Copyright © 2015 Albuquerque Journal
Since statehood, New Mexico has relied heavily on bail bonds to release people from jail while awaiting trial – a system in which the amount of bail was set with the twin goals of protecting the public and making sure defendants showed up for court.
Judges concerned about danger to the community and the potential of public backlash frequently set sky-high bonds on people accused of heinous acts without looking at other factors. The bail bond industry, meanwhile, became ever more innovative with marketing strategies like “zero down with approved credit” for clients who needed to bond out of jail.
A recent state Supreme Court decision has turned that system on its head in a ruling that rocked the legal community – emphasizing that the state constitution requires reasonable bail for all defendants, with the exception of capital crimes.
The ensuing debate is likely to have a major impact on how defendants awaiting trial are handled.
The Supreme Court wants the state constitution amended to allow pretrial detention without bond for defendants who pose a threat to the community or are a flight risk to show up in court.
That would involve a decision by voters statewide on keeping some dangerous accused criminals in jail with no possibility of bail.
Meanwhile, judges continue to set high “cash-only” bonds in some cases that virtually ensure a defendant can’t make bail.
For example, Donovan Maez, 18, and Christopher Cruz, 21, are being held on separate bail bonds of $250,000 cash only for the shooting death of Manzano High School student Jaydon Chavez-Silver, 17, in June.
They are among the almost 200 people being held at the Metropolitan Detention Center on bonds of more than $100,000.
But defense lawyers armed with the recent Supreme Court case have pounced, aggressively arguing for lower bail under the ruling in State v. Walter Brown.
Their point: Under Brown, courts can no longer set bonds based strictly on the nature of the charges when setting bail bonds or considering conditions of pretrial release other than bail.
In essence, they argue for the lowest possible bond and least restrictive conditions of pretrial release.
The ruling is particularly troublesome in rural New Mexico, where judges are non-lawyer magistrates and jails use pre-approved bond schedules based on the charge.
Bail bond push back
Bail bondsmen like Gerald Madrid, of Gerald Madrid Bail Bonds, said they believe the Supreme Court is trying to put them out of business.
Intent notwithstanding, some court officials believe the changes they hope to implement could reduce the use of commercial bail bonds by 80 percent. Others say the role of bail bondsmen would be reduced, but that there would be a place for the bail bond industry.
A committee appointed by this year by the Supreme Court after its decision in the Brown case created confusion on what the court intended.
For instance, the Administrative Office of the Courts, an arm of the high court, issued a letter telling local courts that bail bond schedules used at jails around the state to release people on bail before arraignment were no longer allowed.
It begged the question of what was supposed to happen in small towns with limited judicial resources.

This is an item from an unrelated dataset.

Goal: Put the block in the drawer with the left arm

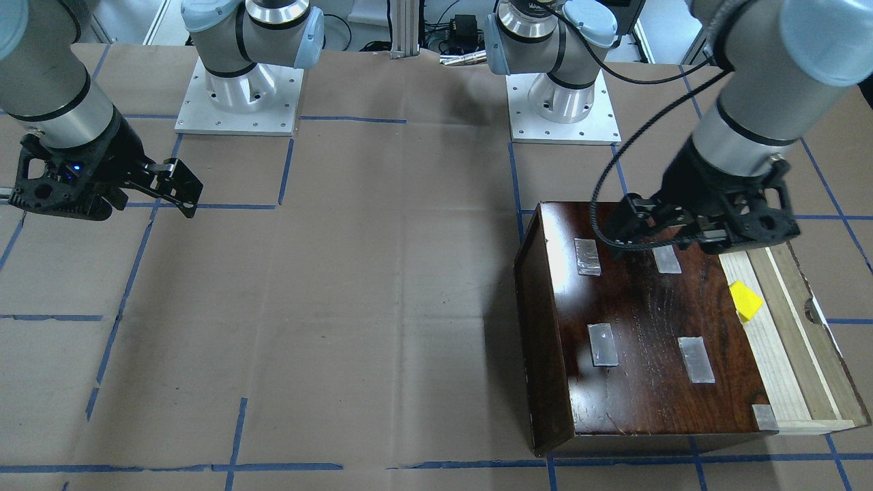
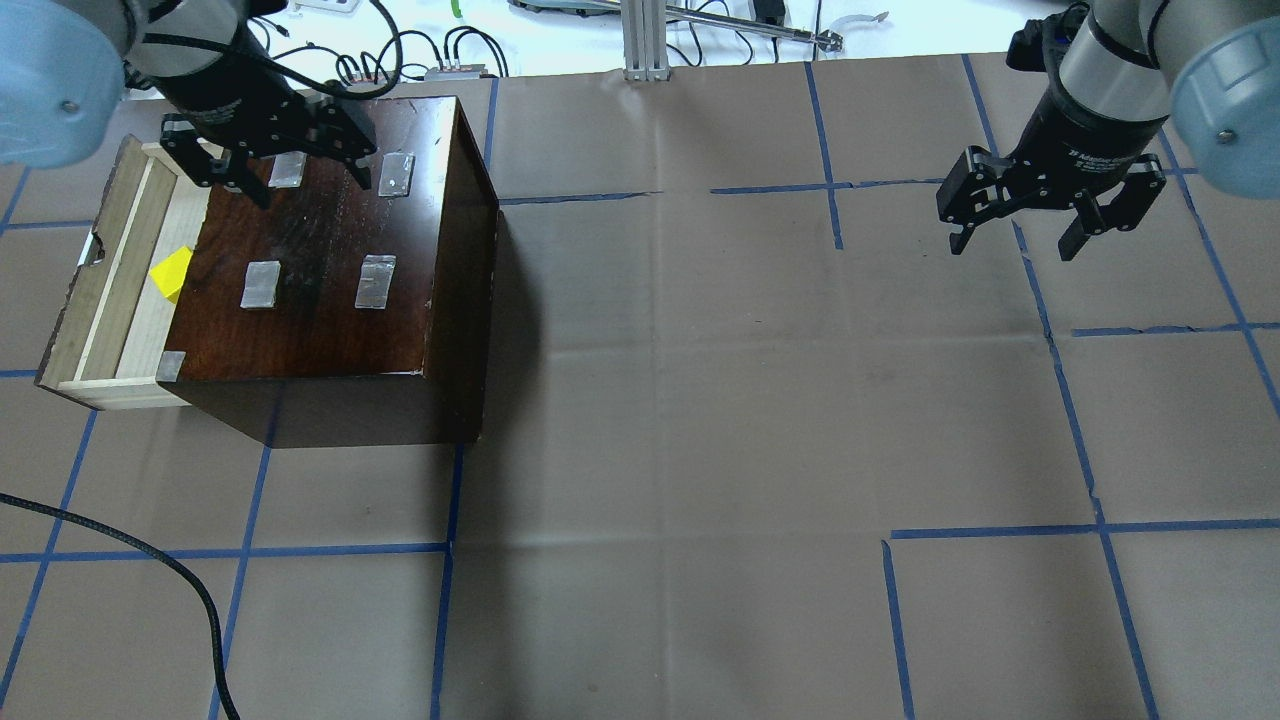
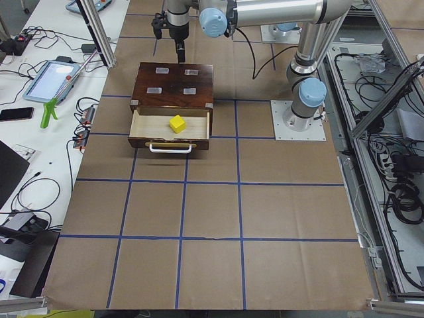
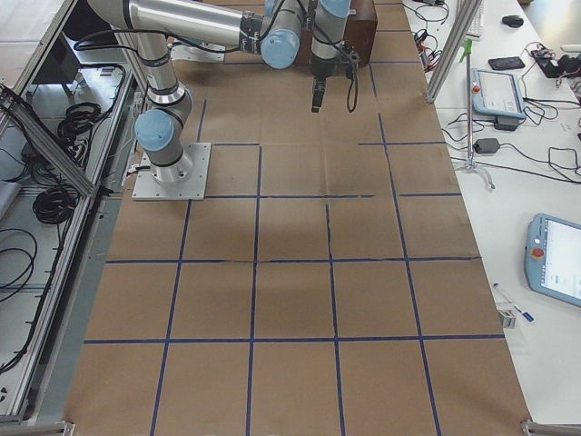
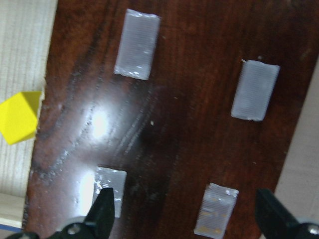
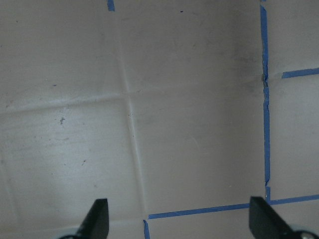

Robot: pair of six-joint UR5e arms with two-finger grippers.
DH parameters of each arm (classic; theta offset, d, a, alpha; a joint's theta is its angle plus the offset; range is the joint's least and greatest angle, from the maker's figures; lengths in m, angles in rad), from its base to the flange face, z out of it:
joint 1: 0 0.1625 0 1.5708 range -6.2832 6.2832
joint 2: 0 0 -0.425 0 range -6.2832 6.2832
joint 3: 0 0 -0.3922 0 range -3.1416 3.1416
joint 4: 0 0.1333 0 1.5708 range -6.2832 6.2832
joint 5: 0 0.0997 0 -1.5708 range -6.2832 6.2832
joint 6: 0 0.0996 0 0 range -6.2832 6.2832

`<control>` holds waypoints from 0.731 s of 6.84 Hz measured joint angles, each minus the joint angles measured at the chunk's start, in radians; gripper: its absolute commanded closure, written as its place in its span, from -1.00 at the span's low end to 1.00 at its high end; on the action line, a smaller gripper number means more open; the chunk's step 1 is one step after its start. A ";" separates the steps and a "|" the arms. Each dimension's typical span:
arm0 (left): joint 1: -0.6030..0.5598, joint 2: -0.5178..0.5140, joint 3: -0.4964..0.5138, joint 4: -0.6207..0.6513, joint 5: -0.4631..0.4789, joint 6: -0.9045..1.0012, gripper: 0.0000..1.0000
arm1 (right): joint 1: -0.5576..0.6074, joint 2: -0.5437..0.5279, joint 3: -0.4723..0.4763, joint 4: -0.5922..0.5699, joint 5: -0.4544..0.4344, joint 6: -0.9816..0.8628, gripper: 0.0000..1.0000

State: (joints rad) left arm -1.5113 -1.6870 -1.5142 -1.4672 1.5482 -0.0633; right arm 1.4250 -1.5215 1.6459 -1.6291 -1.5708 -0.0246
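The small yellow block (image 1: 745, 301) lies in the open pale-wood drawer (image 1: 767, 354), pulled out of the dark brown box (image 1: 648, 327). The overhead view shows the block (image 2: 172, 272) in the drawer (image 2: 145, 330), close to the box (image 2: 320, 260). The left side view shows the block (image 3: 177, 123) and the drawer's white handle (image 3: 171, 150). My left gripper (image 2: 300, 185) hovers open and empty over the box's tape-patched top, beside the drawer. It also shows in the front view (image 1: 631, 228) and in the left wrist view (image 5: 184, 219), which has the block (image 5: 19, 117) at its left edge. My right gripper (image 2: 1015, 235) is open and empty, far off.
Brown paper with blue tape lines (image 2: 700, 450) covers the table. A loose black cable (image 2: 150, 560) lies at the near left. Both arm bases (image 1: 239, 95) stand on white plates. The right gripper (image 6: 179, 224) hangs over bare paper.
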 measured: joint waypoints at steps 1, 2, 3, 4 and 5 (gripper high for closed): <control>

The letter was withdrawn a day later.
Defense attorneys insist that the Brown case means that anyone charged with a crime is entitled to release from jail prior to trial under the least restrictive conditions and that the seriousness of the charge is no longer an issue to be considered.
Even before the Brown decision, the Bernalillo County District and Metropolitan courts working with the jail have been relatively successful in reducing the number of people held on nonviolent and minor charges at the Metropolitan Detention Center.

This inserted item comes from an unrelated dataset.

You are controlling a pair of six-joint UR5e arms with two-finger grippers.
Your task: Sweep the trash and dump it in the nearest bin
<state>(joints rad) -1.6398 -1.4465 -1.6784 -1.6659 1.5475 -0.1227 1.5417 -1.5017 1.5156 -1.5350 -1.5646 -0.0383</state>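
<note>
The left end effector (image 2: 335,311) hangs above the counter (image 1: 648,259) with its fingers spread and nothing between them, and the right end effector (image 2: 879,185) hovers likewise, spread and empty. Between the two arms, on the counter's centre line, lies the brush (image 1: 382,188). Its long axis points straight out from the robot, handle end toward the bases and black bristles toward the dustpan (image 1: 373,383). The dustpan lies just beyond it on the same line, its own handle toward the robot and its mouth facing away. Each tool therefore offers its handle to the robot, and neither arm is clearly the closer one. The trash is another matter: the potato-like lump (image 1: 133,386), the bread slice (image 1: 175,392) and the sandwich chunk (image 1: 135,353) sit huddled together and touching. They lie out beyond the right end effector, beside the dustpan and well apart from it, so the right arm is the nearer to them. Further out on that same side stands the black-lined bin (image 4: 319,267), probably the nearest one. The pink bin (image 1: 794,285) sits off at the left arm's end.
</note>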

The problem is at the other end of the crime spectrum with drug dealers, rapists, burglars and armed robbers.
Police and some prosecutors have criticized the ruling as adding a revolving door on jails, where the arrested suspects walked out as fast as police could arrest them.
In the face of the confusion and criticism, the Supreme Court created an ad hoc committee to review the state’s pretrial release system and the use of bail bonds and make recommendations to the court on improving the system.
The committee’s open meetings attracted little attention until earlier this month when the group – with vocal opposition from bail bond industry members – recommended that the Legislature and voters amend the state constitution to allow some form of pretrial detention without bond for defendants who pose such a threat, based on criminal history and other factors, Or defendants who are unlikely to show up for trial. Think a well-financed drug cartel guy from Mexico.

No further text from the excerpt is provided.